È in que­sto pas­sag­gio che per la fem­mi­ni­sta si può par­lare di «un salto di spe­ranza». La qua­lità di que­sta che si potrebbe defi­nire una pra­tica della spe­ranza, è per Spi­vak assai arti­co­lata e cor­ri­sponde al suo radi­ca­mento e atti­vi­smo in più di una que­stione. Dall’istruzione e la for­ma­zione nei pic­coli vil­laggi indiani alla rivi­si­ta­zione delle strut­ture demo­cra­ti­che. Più orien­tata su una poli­tica della spe­ranza è infatti la seconda parte del libro. Dopo gli scambi con Cri­stos Tsiol­kas, le rispo­ste di Chan­tal Mouffe e Erne­sto Laclau sem­bra pre­ci­sino meglio il peri­colo di una deriva fin troppo otti­mi­stica legata alla spe­ranza. Ciò non signi­fica la para­lisi dell’immaginario sociale. Come da tempo sosten­gono, le demo­cra­zie plu­ra­li­ste radi­cali sono da inten­dersi come pro­getti per cui valga la pena lot­tare. Chia­ra­mente non si tratta di una pro­ce­dura con­ci­lia­to­ria del buon governo bensì dell’impossibilità di com­pi­mento totale della demo­cra­zia insieme alla costru­zione di un sog­getto dotato di «pas­sioni» che da molto vicino riguar­dano anche la spe­ranza. Altret­tanto forti sono le rifles­sioni di Ghas­san Hage, così come quelle di Michel Ser­res, Brian Mas­sumi e Isa­belle Sten­gers che com­pon­gono l’ultima parte del libro.

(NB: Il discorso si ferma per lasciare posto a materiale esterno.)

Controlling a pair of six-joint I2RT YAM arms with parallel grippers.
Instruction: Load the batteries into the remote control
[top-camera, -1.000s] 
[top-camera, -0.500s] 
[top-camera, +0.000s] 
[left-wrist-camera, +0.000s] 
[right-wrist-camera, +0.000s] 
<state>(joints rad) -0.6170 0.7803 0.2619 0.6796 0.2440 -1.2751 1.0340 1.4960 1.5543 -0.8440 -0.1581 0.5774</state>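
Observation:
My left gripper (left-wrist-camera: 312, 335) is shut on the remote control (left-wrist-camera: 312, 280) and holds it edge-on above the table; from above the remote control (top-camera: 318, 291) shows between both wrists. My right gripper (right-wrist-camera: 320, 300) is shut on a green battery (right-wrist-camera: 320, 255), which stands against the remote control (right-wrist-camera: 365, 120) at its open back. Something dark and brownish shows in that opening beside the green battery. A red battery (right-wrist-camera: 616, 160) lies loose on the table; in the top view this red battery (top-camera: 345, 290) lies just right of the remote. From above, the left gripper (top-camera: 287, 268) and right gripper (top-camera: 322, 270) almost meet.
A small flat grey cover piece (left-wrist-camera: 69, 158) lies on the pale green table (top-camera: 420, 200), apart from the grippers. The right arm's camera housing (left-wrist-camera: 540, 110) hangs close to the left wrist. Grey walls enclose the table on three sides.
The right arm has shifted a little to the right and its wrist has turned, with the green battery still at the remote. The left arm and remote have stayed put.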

Nell’epoca che abi­tiamo, trac­ciare una linea sulla verità della spe­ranza può con­tri­buire alla costru­zione di un senso cri­tico e poli­tico del futuro. La parola chiave è infatti pro­prio que­sta: futuro. Non per sol­le­varsi pigra­mente dalle rovine in cui gra­vi­tiamo ma, secondo Zour­nazi, per dare corpo ad un pro­getto poli­tico che non sia slo­gan del capi­ta­li­smo e che si con­fi­guri come ripen­sa­mento della giu­sti­zia economico-sociale in un’epoca post-marxista. Attra­verso alcune con­si­de­ra­zioni sul pen­siero rivo­lu­zio­na­rio, le con­ver­sa­zioni affron­tate da Zour­nazi sono anche spunti effi­caci per la sini­stra. O forse sarebbe meglio dire di auspi­cio, prima di aver sta­bi­lito con pre­ci­sione cosa si intenda per «sini­stra» in ogni parte del mondo.